Interestingly, many of those who are most passionate about encouraging coding are women. Clare Sutcliffe and Linda Sandvik are co-founders of Code Club, a nationwide network of free, volunteer-led, after-school coding clubs for children aged 9-11, which they set up last year, while Belinda Parmar is the founder of social enterprise Little Miss Geek, whose mantra is "making technology more accessible to women".

Ms Parmar says grassroots enthusiasm for coding and the rise of tech camps is still very patchy.

"It's become fashionable to code but the fact is girls are not part of this – girls are being left out of this revolution. People do not realise this is a crisis."

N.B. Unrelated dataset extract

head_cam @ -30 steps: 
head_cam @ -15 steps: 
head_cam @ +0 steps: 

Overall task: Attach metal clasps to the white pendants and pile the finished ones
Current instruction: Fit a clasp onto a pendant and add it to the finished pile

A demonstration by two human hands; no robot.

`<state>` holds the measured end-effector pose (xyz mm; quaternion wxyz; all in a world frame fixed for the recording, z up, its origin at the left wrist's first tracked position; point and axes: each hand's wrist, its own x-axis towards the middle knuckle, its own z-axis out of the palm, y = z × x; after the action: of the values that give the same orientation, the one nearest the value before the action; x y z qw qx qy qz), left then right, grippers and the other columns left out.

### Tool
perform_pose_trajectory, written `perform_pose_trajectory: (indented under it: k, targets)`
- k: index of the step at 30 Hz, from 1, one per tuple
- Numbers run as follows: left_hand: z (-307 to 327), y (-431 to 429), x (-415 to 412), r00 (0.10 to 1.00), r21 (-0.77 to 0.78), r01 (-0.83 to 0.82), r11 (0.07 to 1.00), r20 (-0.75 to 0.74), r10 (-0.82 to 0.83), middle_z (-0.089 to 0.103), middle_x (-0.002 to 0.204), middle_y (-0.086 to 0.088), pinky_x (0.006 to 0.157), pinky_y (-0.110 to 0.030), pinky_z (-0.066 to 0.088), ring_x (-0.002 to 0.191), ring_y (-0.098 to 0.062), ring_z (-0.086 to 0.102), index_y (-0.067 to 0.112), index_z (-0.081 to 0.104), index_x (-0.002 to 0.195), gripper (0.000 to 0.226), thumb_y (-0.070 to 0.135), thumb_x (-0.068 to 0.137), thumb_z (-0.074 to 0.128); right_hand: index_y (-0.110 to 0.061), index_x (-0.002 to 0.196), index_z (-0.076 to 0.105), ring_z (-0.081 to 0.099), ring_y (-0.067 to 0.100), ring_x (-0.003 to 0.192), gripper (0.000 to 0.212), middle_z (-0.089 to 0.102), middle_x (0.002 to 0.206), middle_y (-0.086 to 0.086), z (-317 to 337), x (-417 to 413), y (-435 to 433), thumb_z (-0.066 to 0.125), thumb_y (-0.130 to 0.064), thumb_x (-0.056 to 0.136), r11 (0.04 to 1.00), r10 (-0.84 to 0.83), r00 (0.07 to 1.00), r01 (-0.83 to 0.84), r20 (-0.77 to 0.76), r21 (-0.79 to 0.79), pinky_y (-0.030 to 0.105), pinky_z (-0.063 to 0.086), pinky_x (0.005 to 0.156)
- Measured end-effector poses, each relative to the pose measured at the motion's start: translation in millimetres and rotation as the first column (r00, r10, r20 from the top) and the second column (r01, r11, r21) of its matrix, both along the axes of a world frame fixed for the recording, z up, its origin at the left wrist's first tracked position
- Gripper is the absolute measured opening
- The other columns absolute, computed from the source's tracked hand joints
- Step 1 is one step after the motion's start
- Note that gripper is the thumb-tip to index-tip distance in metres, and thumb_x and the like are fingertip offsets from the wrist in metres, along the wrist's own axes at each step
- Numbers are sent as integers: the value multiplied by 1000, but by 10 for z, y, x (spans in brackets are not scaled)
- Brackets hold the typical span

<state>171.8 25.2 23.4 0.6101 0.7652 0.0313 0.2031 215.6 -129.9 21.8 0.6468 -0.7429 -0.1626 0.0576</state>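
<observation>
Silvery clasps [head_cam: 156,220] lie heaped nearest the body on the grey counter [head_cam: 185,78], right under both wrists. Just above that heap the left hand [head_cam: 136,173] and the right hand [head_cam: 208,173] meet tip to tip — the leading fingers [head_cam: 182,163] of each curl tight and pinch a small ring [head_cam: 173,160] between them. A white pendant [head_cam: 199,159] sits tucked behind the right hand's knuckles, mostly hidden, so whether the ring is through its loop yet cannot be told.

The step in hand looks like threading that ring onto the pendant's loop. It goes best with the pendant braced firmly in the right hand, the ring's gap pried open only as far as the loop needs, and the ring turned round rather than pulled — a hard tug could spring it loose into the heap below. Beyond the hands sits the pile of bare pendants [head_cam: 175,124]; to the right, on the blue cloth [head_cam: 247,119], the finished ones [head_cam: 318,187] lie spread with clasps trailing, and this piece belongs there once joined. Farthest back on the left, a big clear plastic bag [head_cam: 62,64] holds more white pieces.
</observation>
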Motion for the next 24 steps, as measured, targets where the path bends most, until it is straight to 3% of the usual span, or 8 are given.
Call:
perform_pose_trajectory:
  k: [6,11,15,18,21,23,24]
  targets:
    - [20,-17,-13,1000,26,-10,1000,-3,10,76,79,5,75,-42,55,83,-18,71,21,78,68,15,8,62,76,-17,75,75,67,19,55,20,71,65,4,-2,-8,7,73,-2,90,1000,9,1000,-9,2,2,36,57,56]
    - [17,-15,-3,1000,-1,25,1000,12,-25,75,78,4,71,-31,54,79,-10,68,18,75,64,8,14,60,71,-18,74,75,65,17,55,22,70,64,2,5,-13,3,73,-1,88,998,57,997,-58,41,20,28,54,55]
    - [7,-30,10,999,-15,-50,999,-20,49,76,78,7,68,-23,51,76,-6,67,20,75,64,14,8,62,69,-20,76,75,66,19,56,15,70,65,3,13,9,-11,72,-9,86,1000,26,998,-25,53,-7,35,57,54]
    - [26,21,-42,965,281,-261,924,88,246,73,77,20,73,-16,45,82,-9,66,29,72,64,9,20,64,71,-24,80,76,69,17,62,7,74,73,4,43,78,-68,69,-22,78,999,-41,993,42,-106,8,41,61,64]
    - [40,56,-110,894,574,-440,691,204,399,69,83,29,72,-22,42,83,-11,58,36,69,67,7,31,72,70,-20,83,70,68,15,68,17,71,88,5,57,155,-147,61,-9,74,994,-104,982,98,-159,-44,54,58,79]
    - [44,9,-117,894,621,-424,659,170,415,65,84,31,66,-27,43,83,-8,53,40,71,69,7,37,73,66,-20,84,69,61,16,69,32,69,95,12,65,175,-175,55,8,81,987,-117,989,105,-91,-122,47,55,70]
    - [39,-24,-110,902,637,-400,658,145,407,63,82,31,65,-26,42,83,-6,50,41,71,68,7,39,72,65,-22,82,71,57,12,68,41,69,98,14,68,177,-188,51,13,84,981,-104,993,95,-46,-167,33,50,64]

While there is a lot of buzz about the Silicon Roundabout area of east London as a new technology hub, Ms Parmar warns "it's not filtering through" elsewhere, particularly among inner-city girls. "The perception of tech is still they are pizza-guzzling nerds."

A key issue, she believes, is that British businesses are not doing enough to help support computer science and coding. The payday lender Wonga, a smart technology business despite the criticism about its lending practices, sponsored free classes, called Wonga Codemasters, for 40 kids at Newcastle football club over the summer but that is a rare example.